Common Ground: An Unlikely Revival Takes Root on Appalachian Coal Mines

The dibble bar is a strange little tool, a half-shovel, half-spade hybrid that could pass as a medieval torture implement. But in spite of its weirdness, the dibble is a wonderful tool for planting trees, capable of digging a hole in the soil and sealing a seedling into it in three easy moves: jab, pull, and push.

I’m planting trees with a  woman I’ve never met from Kingsport, Tenn., on a former surface mine. “Feels weird, doesn’t it?” the woman says.

It does. For starters, the chestnut seedlings we’re planting aren’t really a part of our modern-day Appalachian forests. Ever since odd cankers first appeared on trees at the Bronx Zoo in 1904, American chestnuts have been decimated, the victim of a fungal blight from Asia. American Chestnuts can still be found in our woods, but they usually only grow a few feet before dying. Intentionally planting what should be a doomed hardwood seems at first glance like a waste of time and energy.

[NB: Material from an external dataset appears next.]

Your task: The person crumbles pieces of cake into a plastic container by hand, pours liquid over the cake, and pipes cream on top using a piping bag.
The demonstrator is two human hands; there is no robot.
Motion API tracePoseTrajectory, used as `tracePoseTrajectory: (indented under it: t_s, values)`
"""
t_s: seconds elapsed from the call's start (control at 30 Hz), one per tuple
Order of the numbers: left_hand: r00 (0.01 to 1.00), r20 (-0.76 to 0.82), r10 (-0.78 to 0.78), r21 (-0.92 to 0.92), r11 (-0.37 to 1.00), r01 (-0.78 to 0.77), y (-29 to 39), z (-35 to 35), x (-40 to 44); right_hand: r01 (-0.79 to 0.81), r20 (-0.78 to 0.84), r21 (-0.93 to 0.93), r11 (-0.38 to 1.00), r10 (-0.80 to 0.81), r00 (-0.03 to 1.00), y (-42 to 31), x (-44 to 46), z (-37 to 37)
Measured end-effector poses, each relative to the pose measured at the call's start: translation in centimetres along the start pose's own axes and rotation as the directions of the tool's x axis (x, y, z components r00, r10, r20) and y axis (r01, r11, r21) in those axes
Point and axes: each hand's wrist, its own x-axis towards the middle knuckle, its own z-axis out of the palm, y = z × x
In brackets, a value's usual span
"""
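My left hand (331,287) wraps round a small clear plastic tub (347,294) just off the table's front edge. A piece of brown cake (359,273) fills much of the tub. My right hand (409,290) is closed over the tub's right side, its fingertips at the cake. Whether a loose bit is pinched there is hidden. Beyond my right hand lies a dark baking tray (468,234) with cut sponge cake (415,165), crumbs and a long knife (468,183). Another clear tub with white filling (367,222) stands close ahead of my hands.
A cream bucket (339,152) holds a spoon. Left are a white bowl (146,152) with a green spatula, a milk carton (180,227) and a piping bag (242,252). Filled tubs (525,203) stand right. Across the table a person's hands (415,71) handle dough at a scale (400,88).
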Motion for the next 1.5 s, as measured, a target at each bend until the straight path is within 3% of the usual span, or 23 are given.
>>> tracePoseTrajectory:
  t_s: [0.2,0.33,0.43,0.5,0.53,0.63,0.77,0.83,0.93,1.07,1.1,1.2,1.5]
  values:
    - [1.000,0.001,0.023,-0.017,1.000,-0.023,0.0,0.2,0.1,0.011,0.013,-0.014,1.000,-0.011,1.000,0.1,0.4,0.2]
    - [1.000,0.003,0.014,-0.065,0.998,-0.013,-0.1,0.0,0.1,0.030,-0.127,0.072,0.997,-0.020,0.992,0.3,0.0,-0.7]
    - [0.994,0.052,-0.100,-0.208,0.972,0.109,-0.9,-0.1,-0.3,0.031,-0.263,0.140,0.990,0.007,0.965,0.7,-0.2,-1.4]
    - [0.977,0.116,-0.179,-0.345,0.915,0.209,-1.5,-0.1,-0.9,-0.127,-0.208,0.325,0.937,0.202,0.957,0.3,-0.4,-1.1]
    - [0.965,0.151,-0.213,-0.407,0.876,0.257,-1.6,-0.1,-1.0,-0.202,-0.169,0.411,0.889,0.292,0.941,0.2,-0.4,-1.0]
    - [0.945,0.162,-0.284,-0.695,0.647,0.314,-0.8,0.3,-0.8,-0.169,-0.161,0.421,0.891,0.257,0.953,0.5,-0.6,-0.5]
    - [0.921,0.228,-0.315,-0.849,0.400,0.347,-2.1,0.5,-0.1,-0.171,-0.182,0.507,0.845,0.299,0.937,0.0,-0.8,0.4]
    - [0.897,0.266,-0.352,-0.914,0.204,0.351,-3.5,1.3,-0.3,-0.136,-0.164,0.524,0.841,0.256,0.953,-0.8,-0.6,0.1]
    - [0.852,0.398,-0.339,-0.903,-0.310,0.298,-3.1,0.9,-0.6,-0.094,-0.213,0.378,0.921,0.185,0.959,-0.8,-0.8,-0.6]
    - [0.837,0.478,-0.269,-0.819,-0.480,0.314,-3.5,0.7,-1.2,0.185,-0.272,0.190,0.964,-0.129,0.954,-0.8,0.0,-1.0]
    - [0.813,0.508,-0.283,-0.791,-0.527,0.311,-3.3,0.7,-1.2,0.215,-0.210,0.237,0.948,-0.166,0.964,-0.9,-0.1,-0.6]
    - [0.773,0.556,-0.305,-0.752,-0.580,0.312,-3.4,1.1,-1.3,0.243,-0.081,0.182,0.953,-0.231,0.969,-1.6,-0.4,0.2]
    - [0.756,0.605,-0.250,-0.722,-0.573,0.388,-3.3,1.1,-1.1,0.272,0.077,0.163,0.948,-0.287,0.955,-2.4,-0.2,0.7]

And then there’s the mine itself. To think of a coal mine is to conjure any number of descriptors—desolate, devastated, and poisoned, to quote several recent news articles—that speak to these lands’ environmental liabilities. Old coal mines are places for strip malls and industrial parks, not nature preserves. Why are we there planting trees?

Coal companies are supposed to restore mine sites to something resembling the terrain that existed prior to mining, but bankruptcy and legal loopholes often result in abandoned, denuded mine sites. The use of heavy equipment to stabilize former mines creates compacted soils where young forests have difficulty taking root. The removal of topsoil and use of non-native plants as ground cover just exacerbates that issue.

Tree shelters housing American Chestnuts and other native hardwoods cover the floor of a former surface mine in Wise County, Virginia.

“There’s no mechanism left allowing most reclaimed mines to regrow a native hardwood forest,” says Chris Barton, professor of forest hydrology and watershed management at the University of Kentucky.

That’s where our volunteer planting group factors in. Our planting has been arranged by the Appalachian Regional Reforestation Initiative, a group established in 2004 to not only aid in reforestation efforts but to link the expertise of scientists like Barton and colleagues to industry and community partners. “Here’s an issue that is very polar,” Barton says of surface mining, “but you can get both sides to come together and work side-by-side.”

The Initiative has planted over two million trees on more than 3,000 acres since 2009. In addition, Barton says that industry groups are now using the same approach to jumpstart forest restoration on their own mines. The Initiative hopes to have 100,000 new acres reforested in the next ten years—a goal that includes planting over 60 million trees.

That work includes the ridgetop mine where we’ve gathered on that winter morning. Our volunteer group is just one step in the reforestation process, which involved removing invasive plants and prepping the soil well before we arrived. But this particular mine has an added wrinkle: among the trees we’re planting are those American Chestnuts, a new generation of trees selectively bred by the American Chestnut Foundation to be resistant to the fungus that all but killed off the species. If they’re successful, the trees will be among the first in a century to grow to maturity in the Appalachian woods.

It’s not an overstatement to say that using the region’s most looming environmental liability to resurrect a forest is packed with symbolism—something that comes up frequently as my planting partner and I figure out how to use the dibble bar. Her father used to talk about chestnuts, she says, but she’s never really seen them up close until now. Over the course of the morning, we develop a rhythm: open up a pit in the soil, cradle a chestnut into it, and then seal it beneath the surface of the mine. “This feels like I’m giving something back,” she says.

Much has been made in recent years of the divisions Appalachia exemplifies: a rift between rural and urban cultures, the battle for the survival of the coal industry, contrasting reds and blues on electoral maps. But those contrasts don’t change the fact that our mountains are home to 1.5 million acres of former mines like the one where we’ve gathered that Saturday morning—an area nearly three times the size of Great Smoky Mountains National Park. As Barton and colleagues are showing, rehabilitating that landscape might be the one uniting factor in a part of the country that’s often defined by its differences.

During the planting, for example, there are about as many industry supporters present as there are members of environmental groups. But nobody asks me where I’m from or how I vote. I never even get my planting partner’s full name, and there are no contentious arguments about environmental policy or the future of the Appalachian economy. Should there be? Absolutely; some of our best solutions can grow out of conflict. But our most important lessons about what it takes to move the mountains forward can be found in something as simple as spending a day on an old coal mine getting to know someone we’ve never met, learning how to plant a tree.